Exercise description>
Lines containing the word "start" are to be copied from the data below.

Exercise data>
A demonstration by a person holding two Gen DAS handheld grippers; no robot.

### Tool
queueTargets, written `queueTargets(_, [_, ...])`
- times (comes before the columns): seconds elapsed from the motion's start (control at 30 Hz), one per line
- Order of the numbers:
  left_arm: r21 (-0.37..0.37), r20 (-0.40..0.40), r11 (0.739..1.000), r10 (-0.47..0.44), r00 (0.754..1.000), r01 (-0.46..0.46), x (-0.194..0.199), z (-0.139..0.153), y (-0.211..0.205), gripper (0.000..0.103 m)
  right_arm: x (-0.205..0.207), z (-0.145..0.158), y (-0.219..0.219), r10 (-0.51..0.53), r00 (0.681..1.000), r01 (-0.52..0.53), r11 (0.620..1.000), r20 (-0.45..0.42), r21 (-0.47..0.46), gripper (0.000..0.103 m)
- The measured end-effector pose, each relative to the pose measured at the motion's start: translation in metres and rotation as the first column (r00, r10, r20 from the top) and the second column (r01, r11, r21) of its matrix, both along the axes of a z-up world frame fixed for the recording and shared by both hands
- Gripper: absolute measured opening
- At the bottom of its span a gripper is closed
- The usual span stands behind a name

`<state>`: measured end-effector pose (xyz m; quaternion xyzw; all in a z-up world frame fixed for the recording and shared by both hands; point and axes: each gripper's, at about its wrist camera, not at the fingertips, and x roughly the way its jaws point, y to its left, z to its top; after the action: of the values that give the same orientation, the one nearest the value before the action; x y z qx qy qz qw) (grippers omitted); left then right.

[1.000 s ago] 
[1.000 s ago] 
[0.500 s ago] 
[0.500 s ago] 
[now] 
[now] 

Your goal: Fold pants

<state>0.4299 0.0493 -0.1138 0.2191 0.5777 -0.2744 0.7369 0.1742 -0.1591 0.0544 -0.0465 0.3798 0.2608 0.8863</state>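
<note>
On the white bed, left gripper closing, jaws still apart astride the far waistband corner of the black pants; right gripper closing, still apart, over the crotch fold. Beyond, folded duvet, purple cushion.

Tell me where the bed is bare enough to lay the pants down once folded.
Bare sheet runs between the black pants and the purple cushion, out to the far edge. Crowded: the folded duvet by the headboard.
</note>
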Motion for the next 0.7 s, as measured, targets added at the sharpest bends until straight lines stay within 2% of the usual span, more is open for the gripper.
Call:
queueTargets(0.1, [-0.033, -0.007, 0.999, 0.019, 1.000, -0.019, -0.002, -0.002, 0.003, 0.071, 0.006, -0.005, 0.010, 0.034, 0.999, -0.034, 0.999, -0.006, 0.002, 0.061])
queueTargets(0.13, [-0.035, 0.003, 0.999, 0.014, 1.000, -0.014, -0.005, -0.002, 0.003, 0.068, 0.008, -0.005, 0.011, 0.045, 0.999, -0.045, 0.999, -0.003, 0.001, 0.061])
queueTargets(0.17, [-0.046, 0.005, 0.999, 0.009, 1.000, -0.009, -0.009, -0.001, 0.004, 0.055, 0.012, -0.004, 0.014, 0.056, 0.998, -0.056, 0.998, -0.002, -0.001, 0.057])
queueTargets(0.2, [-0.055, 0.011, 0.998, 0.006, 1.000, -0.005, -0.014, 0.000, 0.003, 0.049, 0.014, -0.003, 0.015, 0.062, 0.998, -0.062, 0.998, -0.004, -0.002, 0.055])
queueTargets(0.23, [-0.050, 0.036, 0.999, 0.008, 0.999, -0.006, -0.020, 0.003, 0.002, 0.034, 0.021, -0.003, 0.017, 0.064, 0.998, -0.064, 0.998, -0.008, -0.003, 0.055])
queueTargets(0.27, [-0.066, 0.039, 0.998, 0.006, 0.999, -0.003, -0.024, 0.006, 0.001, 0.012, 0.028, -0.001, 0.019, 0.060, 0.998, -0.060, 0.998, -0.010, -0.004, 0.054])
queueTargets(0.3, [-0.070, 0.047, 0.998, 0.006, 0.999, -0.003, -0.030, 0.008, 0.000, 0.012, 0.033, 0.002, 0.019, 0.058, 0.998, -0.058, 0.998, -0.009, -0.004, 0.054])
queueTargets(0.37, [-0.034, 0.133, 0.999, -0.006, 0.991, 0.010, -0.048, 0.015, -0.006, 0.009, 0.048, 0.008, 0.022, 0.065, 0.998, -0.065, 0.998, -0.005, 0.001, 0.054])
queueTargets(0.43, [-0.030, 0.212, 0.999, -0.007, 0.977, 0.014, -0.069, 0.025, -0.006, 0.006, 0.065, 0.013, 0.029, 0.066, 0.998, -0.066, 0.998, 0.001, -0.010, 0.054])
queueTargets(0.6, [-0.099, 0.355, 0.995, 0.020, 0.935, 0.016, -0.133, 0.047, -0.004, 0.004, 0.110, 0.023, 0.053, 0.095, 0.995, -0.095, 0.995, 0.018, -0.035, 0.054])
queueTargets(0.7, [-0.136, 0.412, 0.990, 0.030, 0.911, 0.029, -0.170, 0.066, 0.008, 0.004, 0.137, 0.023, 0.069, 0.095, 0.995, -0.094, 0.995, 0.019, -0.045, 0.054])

Result of the task>
- times (comes before the columns): seconds elapsed from the motion's start (control at 30 Hz), one per line
- The measured end-effector pose, each relative to the pose measured at the motion's start: translation in metres and rotation as the first column (r00, r10, r20 from the top) and the second column (r01, r11, r21) of its matrix, both along the axes of a z-up world frame fixed for the recording and shared by both hands

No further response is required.